How Texas Football Returned in 2021 with its Grandest Vision to Date

Live music was in the air; carnival rides filled the streets; and an updated stadium glistened against the blazing sun. On Saturday, September 4, 2021, the full force of Longhorn Nation descended on campus for the first time in 20 months.

“It was one big, fantastic, and fabulous family reunion,” Texas Athletics Director Chris Del Conte declared following the season-opening victory over the No. 23 ranked Louisiana Ragin’ Cajuns.

The team had been remade, starting with new head coach Steve Sarkisian, and the stadium had been transformed, now featuring a towering complex at the south end zone.

While the Horns remained the headliner, with still three hours remaining before kickoff, the school’s official pregame party was the center of attention. For the 2021 season, the sprawling tailgate known as BEVO Blvd. increased its footprint, enveloping nearly half a mile of campus streets with a fan-focused celebration.

Overlooking campus atop the LBJ Library lawn was Longhorn City Limits, back for its third season of pregame concerts. Music fans arrived early to enjoy Stubb’s barbecue alongside a diverse lineup befitting the legendary Austin venue. Through three seasons, bands have ranged from established acts like Ludacris, Salt-N-Pepa, and Gin Blossoms, to local favorites like Black Pumas, Midland, and Jimmie Vaughan.

With the music behind them, fans could head west down DeLoss Dodds Way toward the UT Tower. Renamed from East 23rd Street to honor the former Texas athletics director in 2016, on gamedays the street now assumes a third name: Smokey’s Midway. This stretch of the party promised to bring the Texas State Fair to Austin—and was brimming with carnival games and corny dogs.

At the middle of the midway, amid the Ferris wheel and tilt-a-whirl and tucked inside the north end zone, is the Frank Denius Family University of Texas Athletics Hall of Fame.

First opened in 2019, the Hall of Fame was, along with most of the surrounding facilities, shuttered during the 2020 season. But with the limits placed on capacity and tailgating activity fully lifted for 2021, the hall is once again open before, during, and after games. A living building, it gets a refresh each year with Texas’ latest accomplishments. Notable additions for 2021 include champions from the 2020 Tokyo Olympics, and, for the first time, the Learfield IMG Directors’ Cup, which is awarded annually to the most successful college athletics program.

At the end of the block, Winship Circle was filled with food trucks from local favorites and a giant beer truck cheekily dubbed “Big Beertha,” dispensing more than a dozen draft brews. This food court and beer garden was christened “Hook ’em Hangout” and illustrates the drive to keep improving the gameday experience.

“The idea isn’t to expand—it’s to provide fans with different options and better options to enjoy the game,” Del Conte told the Alcalde in 2018. “We’re fighting the couch.”

Del Conte joined Texas in late 2017 and revamped nearly every aspect of gameday within his first year. He introduced BEVO Blvd. for the 2018 season, lowered concession prices in the stadium, and even rewrote the stadium announcer’s script.
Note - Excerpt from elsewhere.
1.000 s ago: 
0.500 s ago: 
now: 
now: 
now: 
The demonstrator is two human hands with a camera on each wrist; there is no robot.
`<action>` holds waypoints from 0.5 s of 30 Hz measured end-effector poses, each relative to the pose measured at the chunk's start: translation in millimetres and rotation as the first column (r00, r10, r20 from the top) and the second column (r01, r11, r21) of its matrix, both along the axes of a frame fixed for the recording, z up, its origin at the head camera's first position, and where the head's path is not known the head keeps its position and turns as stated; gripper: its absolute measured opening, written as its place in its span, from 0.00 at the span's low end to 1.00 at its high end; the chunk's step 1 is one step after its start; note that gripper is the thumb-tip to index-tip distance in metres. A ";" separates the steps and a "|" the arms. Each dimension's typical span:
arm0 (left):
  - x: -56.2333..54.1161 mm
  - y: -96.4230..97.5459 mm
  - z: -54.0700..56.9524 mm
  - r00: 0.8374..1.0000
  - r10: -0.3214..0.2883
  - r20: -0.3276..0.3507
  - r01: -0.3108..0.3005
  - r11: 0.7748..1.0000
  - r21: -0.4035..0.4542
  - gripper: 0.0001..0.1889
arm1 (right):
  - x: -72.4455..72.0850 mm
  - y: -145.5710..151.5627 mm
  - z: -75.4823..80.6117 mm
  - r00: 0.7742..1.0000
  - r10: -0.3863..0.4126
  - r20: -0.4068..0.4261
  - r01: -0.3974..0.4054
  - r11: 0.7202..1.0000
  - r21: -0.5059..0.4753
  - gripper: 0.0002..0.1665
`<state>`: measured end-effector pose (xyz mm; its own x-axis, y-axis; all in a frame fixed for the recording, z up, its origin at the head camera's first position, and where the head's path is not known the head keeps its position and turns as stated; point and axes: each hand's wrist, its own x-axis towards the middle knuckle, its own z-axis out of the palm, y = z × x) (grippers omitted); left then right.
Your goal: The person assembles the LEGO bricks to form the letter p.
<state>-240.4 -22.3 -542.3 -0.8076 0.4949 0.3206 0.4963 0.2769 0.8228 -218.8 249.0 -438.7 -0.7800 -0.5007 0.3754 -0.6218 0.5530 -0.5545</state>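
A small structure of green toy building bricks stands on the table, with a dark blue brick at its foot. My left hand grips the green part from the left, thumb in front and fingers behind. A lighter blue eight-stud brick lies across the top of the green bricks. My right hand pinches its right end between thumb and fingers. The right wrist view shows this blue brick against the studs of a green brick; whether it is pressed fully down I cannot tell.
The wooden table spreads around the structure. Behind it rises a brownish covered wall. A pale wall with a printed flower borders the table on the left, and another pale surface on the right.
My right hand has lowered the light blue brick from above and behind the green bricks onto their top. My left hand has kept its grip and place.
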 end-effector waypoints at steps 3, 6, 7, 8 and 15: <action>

While Del Conte is the force behind the current iteration of Texas gamedays, UT previously added a series of tailgating setups that reportedly took inspiration from The Grove at the University of Mississippi. Just outside the stadium, these “turnkey” tailgates can be rented and extend north from the LBJ lawn up Robert Dedmon Drive to the edge of campus.

The plans to transform the stadium were formed around that time as well, with a feasibility study completed in 2014. Following two years of construction beginning in 2019, the dust has settled on the fully enclosed Darrell K Royal-Texas Memorial Stadium. The team now emerges onto the field from a massive, illuminated Longhorn logo that spans sections 35-42.

The construction also completes the seating into a full bowl for the first time in the stadium’s 97-year history, while maintaining the view of the Texas State Capitol. Students fill a quarter of the bowl in one continuous section, giving the Longhorns an even more raucous home-field advantage, with roughly the same 100,000 capacity as 2018.

Even the field itself has been improved, with a sophisticated artificial grass surface that was completely replaced for the first time in 12 years. And starting with the dedication before the first game, it was officially named Campbell-Williams Field in honor of the team’s two Heisman winners, Earl Campbell and Ricky Williams. Previously named Joe Jamail Field after the late, longtime benefactor, the change was made at the request of the Jamail family in the summer of 2020.

Further behind the scenes is a slew of enhancements inside the imposing south end zone complex and the fully remodeled Moncrief-Neuhaus Athletic Center. Upgraded at the price of $175 million, the state-of-the-art facilities reflect the university’s immense investment in their student-athletes.

The complete renovation of Texas football includes overhauls made to the coaching staff and roster down to the facilities and fans. For Texas fans, the gameday experience is now about far more than just the 60 minutes of action between the lines.